À part moi, dans cet environnement, le plus étonnant c’est que rien ne traduit la surprise. Jules a raccroché tranquillement comme si on avait fini la conversation. En bas, il n’y a même pas la moindre volute d’exubérance animale, c’est tout calme, pourtant… ce ne sont pas d’habituelles conditions de vie, le ph de l’eau ça se travaille, est-ce que spontanément tout est correct ? … Est-ce que sans effort on va pouvoir coexister comme ça sans se détruire mutuellement… le niveau continue de monter ! Il faudrait donner un tour de robinet… j’ai besoin d’un espace et d’air. Et Jules qui ne répond plus, il doit penser que cette pause fait partie de ma situation. Il n’a pas compris que j’ai peur. J’aurais dû lui dire que je ne peux pas vivre dans un temps sans profondeur… Et si les sardines se vengeaient ? Une fois décomprimées, après tout, elles pourraient m’en vouloir ! Je pourrais payer pour leur mise en boîte. Ce serait légitime. En m’apprêtant à les manger, j’ai validé le modèle de leur exploitation. J’aurais du mal à m’en défendre ! J’espère qu’elles ont le pardon courageux. Je n’ai pas l’air de les intéresser, savent-elles qu’il leur faut aussi un peu d’oxygène et que serait bien de donner un tour de main au robinet… Ce n’est pas bon si on va jusqu’au plafond…

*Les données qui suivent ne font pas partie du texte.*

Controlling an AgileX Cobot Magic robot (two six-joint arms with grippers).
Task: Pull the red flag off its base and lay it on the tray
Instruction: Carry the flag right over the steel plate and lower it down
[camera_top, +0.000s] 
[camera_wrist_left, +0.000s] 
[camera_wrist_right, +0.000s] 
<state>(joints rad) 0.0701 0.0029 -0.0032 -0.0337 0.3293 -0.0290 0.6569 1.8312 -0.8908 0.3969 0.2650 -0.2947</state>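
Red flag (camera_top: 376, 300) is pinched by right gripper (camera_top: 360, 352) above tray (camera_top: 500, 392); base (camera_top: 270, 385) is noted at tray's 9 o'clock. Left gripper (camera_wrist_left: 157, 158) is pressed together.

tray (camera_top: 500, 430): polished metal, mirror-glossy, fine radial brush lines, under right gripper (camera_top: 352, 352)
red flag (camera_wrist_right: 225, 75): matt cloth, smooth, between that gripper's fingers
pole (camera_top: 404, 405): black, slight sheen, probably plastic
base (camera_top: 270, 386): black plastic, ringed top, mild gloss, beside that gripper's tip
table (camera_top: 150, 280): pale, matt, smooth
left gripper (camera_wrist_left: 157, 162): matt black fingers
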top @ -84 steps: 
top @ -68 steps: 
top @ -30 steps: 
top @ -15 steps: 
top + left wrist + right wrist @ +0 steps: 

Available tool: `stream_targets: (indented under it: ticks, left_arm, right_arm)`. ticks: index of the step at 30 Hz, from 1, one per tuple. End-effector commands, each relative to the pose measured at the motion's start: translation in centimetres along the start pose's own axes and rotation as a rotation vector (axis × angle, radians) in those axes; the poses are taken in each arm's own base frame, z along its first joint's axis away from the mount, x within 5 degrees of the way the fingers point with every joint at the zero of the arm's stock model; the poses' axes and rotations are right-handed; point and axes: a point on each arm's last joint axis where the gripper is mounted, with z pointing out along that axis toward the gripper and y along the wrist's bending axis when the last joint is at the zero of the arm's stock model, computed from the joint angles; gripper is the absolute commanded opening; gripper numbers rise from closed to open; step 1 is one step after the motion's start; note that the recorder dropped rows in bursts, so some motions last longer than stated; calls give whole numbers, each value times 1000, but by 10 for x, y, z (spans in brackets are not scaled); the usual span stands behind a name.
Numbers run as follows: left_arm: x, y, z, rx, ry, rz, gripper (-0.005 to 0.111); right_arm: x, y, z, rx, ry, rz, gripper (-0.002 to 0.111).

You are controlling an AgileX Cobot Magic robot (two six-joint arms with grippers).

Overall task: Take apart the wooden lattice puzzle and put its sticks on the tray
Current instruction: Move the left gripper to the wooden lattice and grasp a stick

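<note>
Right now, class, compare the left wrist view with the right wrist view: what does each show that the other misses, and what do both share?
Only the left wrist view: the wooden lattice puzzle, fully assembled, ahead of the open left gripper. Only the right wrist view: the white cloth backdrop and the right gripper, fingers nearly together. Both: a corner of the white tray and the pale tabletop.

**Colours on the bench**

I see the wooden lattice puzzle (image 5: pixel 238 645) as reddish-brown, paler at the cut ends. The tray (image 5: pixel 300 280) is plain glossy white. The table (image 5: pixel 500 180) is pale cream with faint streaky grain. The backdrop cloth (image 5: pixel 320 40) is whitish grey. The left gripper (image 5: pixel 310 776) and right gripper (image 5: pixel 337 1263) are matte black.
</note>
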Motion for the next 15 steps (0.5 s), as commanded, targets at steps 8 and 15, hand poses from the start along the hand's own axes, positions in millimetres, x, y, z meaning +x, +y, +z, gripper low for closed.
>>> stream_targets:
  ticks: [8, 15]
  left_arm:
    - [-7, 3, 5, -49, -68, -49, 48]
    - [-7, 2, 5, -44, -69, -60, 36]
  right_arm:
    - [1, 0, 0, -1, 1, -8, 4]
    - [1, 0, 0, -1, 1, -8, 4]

Il faut vraiment que ça s’arrête, l’eau.
– Hé ! il faut tourner le robinet ! Ma bouche doit rester en dehors du bassin !
Après avoir crié, je me mets à l’écoute, mais les poissons demeurent silencieux, ils nagent paisiblement, comme si cette situation était ordinaire et pourtant j’ai peut-être été entendu, car l’eau s’est arrêtée de monter. Ouf ! Mais est-ce qu’il ne faudrait pas maintenir un filet, car l’étanchéité du local doit laisser à désirer. J’ai l’impression que je ne serai jamais tranquille. À vrai dire, il y a tout de même une évidence : j’ai besoin de quitter quelque chose et de me mêler à ces créatures. J’en attends même un apaisement. En touchant mon corps à la recherche d’organes que je ne devrais pas avoir, j’ai été rassuré. C’est transparent, mobile et bien sensible. Je me suis glissé dans l’eau pour tenter la fluidité de cette nouvelle vie. Les poissons sont venus vers moi et se sont mis sur le dos, en m’encerclant. Un comportement traduisant quelque chose au sujet de leur curiosité. J’ai vu ça dans des reportages sur les dauphins qui sont des mammifères, mais je ne connais rien sur les sardines. J’ai l’impression de ne pas faire face à cette rencontre, de manquer de hauteur, de rester l’humain qui cherche, à tâtons, les lois de sa propre nature.
Si vivre est un miracle, j’ai là l’occasion d’en prendre la mesure, du plus profond de l’émerveillement. Et quand bien même, la vie serait absurde, je partage, avec tous les êtres vivants, cette envie de vivre, absurdement, je veux dire.